Flagg’s 50-Point Milestone: The Night a 19-Year-Old Rookie Rewrote NBA Teenage Scoring History

Eighty years of NBA history. Legends beyond counting. And not one teenager had ever crossed the 50-point threshold in a single game. Until April 3, 2026, when a 19-year-old from Maine made the record books impossible to ignore.

Cooper Flagg scored 51 points against the Orlando Magic, becoming the first teenager in the history of the NBA to score over 50 points in a single game, a milestone the sport had been waiting eight decades to see.

The performance unfolded in characteristic Flagg fashion: the Mavericks were trailing badly for most of the game and Flagg was ejected briefly for arguing a no-call before being joined in the locker room by coach Jason Kidd and teammate Naji Marshall, who were thrown out for supporting their rookie. Flagg then returned and scored 24 points in the fourth quarter to make history.

His final stat line was 51 points on 19-of-30 shooting, six made threes on nine attempts, six rebounds, and three steals. He was 19 years and 103 days old on the night he became the youngest player in NBA history to record a 50-point game.

The performance placed him in exclusive historical company. Flagg joined Michael Jordan as the only two players to have multiple 45-point games as rookies since the NBA-ABA merger in 1976-77. Only six players in history have scored 45 points three times in their rookie seasons, with the others being Hall of Famers Walt Bellamy, Wilt Chamberlain, Michael Jordan, Earl Monroe, and Lew Alcindor, all of whom won Rookie of the Year.

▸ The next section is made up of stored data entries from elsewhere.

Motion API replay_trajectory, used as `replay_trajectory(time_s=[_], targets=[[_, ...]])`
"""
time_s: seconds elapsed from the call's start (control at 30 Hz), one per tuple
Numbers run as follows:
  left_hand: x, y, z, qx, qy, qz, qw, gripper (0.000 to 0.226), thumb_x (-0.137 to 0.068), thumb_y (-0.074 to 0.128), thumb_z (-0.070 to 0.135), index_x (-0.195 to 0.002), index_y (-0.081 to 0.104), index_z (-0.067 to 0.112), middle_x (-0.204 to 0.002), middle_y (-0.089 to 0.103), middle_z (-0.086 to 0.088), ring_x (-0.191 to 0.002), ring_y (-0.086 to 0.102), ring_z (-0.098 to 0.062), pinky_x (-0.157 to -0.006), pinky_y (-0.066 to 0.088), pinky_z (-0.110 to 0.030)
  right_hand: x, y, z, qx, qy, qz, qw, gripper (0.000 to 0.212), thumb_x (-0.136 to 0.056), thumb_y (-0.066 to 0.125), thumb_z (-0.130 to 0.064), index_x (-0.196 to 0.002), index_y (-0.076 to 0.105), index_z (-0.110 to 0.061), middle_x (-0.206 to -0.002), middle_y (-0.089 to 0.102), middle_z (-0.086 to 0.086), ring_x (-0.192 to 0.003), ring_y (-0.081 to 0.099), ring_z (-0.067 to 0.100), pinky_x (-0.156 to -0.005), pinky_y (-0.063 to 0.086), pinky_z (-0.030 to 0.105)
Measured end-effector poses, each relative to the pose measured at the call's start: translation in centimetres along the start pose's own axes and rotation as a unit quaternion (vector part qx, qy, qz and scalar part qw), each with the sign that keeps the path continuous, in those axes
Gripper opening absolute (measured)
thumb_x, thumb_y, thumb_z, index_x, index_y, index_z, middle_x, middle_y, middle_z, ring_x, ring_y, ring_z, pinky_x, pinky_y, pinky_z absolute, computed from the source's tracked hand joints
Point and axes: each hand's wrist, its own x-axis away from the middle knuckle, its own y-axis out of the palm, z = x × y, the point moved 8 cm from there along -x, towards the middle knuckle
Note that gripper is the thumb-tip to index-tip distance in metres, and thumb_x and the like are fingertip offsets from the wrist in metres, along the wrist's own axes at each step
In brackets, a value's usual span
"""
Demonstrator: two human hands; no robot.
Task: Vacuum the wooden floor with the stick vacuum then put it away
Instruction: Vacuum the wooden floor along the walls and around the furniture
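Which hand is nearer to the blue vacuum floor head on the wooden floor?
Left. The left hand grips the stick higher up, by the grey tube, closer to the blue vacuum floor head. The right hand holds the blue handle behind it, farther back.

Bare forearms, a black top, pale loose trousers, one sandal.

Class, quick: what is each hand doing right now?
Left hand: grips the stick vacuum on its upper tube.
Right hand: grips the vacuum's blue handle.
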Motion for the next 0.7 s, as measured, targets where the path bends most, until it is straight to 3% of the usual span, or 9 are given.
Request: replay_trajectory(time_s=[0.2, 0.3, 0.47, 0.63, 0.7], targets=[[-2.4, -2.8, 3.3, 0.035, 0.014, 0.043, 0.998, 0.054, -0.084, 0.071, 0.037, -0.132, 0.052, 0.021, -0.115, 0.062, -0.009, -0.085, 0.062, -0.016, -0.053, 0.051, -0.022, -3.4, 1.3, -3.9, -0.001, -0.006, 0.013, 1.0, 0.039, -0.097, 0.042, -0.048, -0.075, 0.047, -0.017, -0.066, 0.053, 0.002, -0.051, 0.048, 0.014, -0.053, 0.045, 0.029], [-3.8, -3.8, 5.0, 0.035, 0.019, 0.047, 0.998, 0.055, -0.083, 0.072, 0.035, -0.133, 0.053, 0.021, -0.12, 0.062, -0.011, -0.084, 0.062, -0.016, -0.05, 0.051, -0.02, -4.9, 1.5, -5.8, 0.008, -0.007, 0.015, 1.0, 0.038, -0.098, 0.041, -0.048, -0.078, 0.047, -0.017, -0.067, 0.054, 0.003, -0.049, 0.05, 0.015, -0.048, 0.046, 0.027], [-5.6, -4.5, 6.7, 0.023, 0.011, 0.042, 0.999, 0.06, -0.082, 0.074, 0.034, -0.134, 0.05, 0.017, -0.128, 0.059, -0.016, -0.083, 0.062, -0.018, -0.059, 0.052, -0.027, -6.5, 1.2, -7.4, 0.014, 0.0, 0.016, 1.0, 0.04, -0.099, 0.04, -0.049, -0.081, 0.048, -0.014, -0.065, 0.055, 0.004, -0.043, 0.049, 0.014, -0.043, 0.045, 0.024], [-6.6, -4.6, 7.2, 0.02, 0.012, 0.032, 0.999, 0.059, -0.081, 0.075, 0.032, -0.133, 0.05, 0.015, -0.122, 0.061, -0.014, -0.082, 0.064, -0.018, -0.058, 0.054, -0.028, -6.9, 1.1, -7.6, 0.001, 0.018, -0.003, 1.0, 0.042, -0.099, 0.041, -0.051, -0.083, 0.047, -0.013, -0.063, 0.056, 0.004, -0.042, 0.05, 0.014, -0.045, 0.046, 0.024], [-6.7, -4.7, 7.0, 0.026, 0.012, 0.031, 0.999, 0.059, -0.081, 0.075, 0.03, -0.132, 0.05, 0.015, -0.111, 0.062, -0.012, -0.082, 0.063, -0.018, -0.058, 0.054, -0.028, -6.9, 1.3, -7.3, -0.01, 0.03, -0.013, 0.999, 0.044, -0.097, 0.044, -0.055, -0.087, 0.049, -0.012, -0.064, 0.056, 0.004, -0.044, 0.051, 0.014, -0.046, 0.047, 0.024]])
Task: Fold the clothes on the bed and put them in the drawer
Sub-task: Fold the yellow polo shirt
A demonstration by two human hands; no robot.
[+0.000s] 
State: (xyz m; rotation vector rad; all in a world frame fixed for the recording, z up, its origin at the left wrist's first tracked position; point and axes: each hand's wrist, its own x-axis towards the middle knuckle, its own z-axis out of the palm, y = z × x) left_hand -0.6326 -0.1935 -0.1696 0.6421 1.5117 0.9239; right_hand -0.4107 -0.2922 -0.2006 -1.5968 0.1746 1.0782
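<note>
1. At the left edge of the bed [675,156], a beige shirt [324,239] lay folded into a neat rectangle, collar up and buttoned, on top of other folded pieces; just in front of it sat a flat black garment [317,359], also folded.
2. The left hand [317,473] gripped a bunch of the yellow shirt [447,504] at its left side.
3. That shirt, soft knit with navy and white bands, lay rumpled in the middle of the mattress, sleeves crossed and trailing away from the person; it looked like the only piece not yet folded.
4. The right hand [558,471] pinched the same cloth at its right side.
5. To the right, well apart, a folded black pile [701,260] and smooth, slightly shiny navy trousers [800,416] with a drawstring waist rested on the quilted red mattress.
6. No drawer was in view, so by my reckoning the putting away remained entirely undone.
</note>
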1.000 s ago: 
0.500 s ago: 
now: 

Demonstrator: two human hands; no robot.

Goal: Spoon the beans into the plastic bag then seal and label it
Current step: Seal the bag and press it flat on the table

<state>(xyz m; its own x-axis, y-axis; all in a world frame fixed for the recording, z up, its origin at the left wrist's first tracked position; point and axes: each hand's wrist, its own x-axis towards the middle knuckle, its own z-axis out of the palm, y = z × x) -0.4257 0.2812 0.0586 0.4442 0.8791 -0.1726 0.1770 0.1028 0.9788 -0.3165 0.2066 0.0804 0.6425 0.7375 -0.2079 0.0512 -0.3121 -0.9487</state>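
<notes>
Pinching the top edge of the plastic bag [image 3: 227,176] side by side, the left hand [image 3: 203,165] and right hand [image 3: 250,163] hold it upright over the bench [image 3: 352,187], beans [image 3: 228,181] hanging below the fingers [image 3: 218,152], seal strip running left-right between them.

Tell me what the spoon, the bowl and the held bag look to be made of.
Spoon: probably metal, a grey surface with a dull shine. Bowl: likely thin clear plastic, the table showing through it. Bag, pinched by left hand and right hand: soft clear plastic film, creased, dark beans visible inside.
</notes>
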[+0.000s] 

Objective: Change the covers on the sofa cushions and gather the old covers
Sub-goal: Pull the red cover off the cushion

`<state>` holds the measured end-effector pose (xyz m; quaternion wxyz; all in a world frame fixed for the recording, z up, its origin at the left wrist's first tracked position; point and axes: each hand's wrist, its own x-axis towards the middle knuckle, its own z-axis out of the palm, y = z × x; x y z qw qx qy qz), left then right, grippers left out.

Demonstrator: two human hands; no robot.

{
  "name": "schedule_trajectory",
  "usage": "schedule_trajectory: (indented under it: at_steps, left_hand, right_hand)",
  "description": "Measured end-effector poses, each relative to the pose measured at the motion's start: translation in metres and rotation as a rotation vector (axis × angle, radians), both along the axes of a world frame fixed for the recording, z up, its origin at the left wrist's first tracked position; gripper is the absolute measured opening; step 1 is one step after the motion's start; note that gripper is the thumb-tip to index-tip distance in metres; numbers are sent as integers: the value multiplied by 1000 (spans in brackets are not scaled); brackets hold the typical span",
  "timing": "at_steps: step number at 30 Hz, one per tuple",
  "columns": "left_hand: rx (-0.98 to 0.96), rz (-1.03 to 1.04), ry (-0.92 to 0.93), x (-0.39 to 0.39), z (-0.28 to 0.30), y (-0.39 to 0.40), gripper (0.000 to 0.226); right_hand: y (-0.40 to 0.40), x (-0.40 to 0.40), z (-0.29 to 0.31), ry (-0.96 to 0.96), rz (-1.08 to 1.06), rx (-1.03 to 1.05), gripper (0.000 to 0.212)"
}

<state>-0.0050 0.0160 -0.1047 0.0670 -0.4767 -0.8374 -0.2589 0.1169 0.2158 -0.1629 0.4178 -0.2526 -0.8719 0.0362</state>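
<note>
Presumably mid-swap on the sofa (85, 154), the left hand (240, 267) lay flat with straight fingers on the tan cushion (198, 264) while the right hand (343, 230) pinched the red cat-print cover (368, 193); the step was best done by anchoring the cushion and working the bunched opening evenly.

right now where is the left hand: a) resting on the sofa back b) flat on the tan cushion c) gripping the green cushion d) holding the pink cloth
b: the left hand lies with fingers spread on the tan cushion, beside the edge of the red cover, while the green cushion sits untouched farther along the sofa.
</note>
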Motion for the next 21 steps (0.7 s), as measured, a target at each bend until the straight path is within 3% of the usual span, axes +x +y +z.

Flagg admitted after the game that it was genuinely difficult to fully enjoy the milestone moment when his team was trailing by large margins through most of the contest, saying his love of winning makes it hard to feel full satisfaction in individual performances that come in losses.

That competitive mindset, combined with a performance list that now includes the single greatest scoring game ever by a teenage player in professional basketball, makes the Rookie of the Year debate as fascinating as it is unresolvable by any single argument. The numbers are permanent. The history is forever. And the question of whether they are enough remains the defining story of this entire postseason.